RE: Commentary on the seven words
- From: "Bliss, Aaron" <ABliss@xxxxxxxxxxxxxxxxx>
- Date: Fri, 25 Aug 2006 14:27:21 -0400
Didn't mean to step on anyone's toes; I was just trying to help; I'm
sure some people will disagree, but it's generally a better security
practice not to use clear text protocols such as telnet or ftp whenever
possible, which why I recommend sftp and ssh...
-----Original Message-----
From: redhat-list-bounces@xxxxxxxxxx
[mailto:redhat-list-bounces@xxxxxxxxxx] On Behalf Of Marc Wiatrowski
Sent: Friday, August 25, 2006 2:23 PM
To: 'General Red Hat Linux discussion list'
Subject: RE: Commentary on the seven words
When someone going down a dead end road stops and asks for
directions, do you explain the correct route or help him
make a new road the way he is headed?
marc
-----Original Message-----
From: darrel barton
Sent: Friday, August 25, 2006 2:11 PM
To: redhat-list@xxxxxxxxxx
Subject: Commentary on the seven words
As a programmer, I routinely turn to guru's for support --
especially for
operating system and utility advice and assistance and there
are SEVEN
words -- seven very unwelcome words that I hear from time to
time that
drive me up the wall. Not George Carlin's 7 words but another set:
Why Do You Want To Do That?
I don't want to seem like I'm attacking anyone here, because
I know that
almost everyone means well and help, whether it's what we
intend or not --
is still help. But there is a danger too. When someone
writes to say
200 PORT command successful. Consider using PASV. Hangs.
and the response he gets is "try sftp" there seem to be a
hugely missing
ingredient: All we did was give the man a work around to a
problem. Even
if there are 400 alternatives ... FTP is SUPPOSED to work and someone
should CARE that it doesn't. Well, sftp helped him and he's
on his way
and that's great. The only problem is that, in this case,
'sftp' was
merely a workaround to a problem and if people aren't
careful, Linux will
become wat the original AT&T Unix was -- and that is to say
nothing more
that a PILE of workarounds.
I wrote in with a complaint that Linux will allow a process
(like Tar,
Cpio, DD, etc) to create archives larger than that same
system can read
back. Think of it as that elusive Write Only Memory we're all heard
about. Several people contacted me and told me all about
Gzip and how to
make the archive smaller and other people said it wasn't
Linux' fault it
was the file's fault and etc., etc., and etc. I wonder if
these same
people would be so forgiving of a workaround if the problem
was that Linux
would allow a process to write to disc blocks in excess of
the number of
physical blocks without reporting errors?
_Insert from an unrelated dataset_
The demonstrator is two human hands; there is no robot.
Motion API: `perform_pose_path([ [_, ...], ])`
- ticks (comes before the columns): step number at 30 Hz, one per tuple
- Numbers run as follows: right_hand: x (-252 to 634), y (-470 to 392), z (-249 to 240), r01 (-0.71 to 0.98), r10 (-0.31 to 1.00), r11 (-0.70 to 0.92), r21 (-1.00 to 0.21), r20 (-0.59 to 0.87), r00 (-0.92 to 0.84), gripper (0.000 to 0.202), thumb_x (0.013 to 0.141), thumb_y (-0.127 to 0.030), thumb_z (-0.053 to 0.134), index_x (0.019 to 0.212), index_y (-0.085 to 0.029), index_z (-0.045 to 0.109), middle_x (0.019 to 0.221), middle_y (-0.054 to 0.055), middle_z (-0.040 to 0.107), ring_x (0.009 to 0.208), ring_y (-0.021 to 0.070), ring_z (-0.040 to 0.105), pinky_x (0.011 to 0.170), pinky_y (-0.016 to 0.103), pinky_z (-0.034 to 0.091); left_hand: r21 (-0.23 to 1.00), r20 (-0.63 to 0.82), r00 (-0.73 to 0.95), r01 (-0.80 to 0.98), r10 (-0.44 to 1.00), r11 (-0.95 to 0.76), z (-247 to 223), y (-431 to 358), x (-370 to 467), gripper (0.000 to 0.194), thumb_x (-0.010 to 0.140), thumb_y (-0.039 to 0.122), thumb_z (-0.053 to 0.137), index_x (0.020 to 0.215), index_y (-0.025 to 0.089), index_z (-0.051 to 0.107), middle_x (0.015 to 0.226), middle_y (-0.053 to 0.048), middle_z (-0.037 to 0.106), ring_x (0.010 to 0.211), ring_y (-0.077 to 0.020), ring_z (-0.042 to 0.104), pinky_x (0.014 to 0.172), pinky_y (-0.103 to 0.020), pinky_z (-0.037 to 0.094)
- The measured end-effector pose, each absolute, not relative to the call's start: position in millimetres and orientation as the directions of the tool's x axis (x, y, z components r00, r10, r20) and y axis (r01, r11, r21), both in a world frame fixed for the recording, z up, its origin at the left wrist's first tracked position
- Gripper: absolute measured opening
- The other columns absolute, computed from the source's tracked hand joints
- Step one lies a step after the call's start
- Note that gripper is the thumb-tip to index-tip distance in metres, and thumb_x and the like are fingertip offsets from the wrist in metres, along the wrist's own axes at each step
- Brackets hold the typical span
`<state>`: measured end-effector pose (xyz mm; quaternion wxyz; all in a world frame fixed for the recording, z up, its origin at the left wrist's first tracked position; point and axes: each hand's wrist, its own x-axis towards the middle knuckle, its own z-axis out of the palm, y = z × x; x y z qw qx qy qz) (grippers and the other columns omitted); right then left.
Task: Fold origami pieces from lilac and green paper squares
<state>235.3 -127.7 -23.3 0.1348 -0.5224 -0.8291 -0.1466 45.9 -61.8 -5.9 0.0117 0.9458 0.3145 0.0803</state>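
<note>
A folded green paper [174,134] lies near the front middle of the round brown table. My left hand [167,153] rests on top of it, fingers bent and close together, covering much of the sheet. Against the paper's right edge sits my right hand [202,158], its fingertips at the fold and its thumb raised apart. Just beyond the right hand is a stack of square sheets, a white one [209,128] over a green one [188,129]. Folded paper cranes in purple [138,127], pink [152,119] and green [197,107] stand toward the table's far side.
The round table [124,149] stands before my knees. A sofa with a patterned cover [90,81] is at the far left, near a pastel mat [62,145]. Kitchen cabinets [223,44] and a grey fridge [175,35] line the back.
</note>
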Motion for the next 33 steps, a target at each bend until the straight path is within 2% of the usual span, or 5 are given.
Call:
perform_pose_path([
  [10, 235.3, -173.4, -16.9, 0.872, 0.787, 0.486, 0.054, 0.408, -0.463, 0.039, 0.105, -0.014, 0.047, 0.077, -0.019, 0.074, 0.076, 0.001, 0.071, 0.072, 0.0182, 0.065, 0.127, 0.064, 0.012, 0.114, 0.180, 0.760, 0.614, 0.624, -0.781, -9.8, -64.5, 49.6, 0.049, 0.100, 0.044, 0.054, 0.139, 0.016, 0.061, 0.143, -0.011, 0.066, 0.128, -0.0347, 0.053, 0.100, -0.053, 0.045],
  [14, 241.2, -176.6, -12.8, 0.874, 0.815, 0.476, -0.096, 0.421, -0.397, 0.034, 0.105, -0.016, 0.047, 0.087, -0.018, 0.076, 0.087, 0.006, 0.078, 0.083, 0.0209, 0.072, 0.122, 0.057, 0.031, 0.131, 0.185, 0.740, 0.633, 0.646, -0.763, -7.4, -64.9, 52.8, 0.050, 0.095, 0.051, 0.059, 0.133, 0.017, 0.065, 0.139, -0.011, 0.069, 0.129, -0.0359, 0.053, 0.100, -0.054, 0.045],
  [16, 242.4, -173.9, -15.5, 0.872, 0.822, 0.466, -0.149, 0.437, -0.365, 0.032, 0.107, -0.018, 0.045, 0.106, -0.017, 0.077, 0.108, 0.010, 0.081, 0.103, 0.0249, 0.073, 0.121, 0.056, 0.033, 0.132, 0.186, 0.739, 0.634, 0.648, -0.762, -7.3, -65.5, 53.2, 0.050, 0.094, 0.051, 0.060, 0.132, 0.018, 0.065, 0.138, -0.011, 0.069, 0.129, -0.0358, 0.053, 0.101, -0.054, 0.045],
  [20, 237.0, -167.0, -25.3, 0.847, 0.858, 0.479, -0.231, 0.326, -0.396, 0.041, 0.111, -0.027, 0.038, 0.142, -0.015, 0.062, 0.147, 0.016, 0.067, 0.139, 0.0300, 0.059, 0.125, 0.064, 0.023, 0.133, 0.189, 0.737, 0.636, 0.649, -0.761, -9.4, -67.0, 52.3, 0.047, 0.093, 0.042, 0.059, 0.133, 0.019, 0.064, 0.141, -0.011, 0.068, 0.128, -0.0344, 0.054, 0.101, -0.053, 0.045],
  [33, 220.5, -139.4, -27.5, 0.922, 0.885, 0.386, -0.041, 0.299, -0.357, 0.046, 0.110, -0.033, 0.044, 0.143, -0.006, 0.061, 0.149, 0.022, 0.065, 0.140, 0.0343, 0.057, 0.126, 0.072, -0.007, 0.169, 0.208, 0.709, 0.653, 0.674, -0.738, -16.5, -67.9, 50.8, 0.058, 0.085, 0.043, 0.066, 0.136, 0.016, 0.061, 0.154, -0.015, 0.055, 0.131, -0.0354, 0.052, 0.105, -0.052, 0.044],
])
There is a guy that wants to be able to log in to ROOT via Telnet and
people write back telling him that he doesn't want to even do
that. Well
guess what? I administrate one system that has 128 clients
on it and it's
NOT EVEN CONNECTED TO THE INTERNET. Or .. Intranet. One
server, 128
thin clients. Why can't I log on to Root from one of those
clients if I
want to without the 262 additional levels of complication that ssh
provides? (OK -- I know that YOU have never ever EVER had a
problem with
ssh. Nor anyone you've ever known. And every ssh client you
have ever
seen works seamlessly with every ssh server that's ever been
written .. but
trust me, out there ... once ... back in 1986 .. there WAS a
guy who had
ssh problems.
So when a guy writes to ask about how to enable root login
from telnet,
can't someone just say "I hope you know that's not as secure
as ssh -- but
here's how you enable that ...... ?
Please just remember that some of us here have been slogging
through this
stuff for the last 20 years, trying to get an application to run, a
documented operating system function to actually function -- and
occasionally get enough things working that a client actually PAYS
us. We're not always here to hear about the way we coulda, shoulda,
woulda restructured the whole process around stuff that some
of you guys
only invented last week, ok?
"Why Do You Want To Do That?"
Would be a more fair question if someone needed that answer
in order to
better understand the request -- but far too often it's not
that -- it's
the beginning of someone telling me how THEY think I should
be doing my job.
So please, folks, the next time we want to do something
differently that
you think you'd do it if you were in our shoes ... cut us
some slack and
just help us out, OK? We'd do the same for you.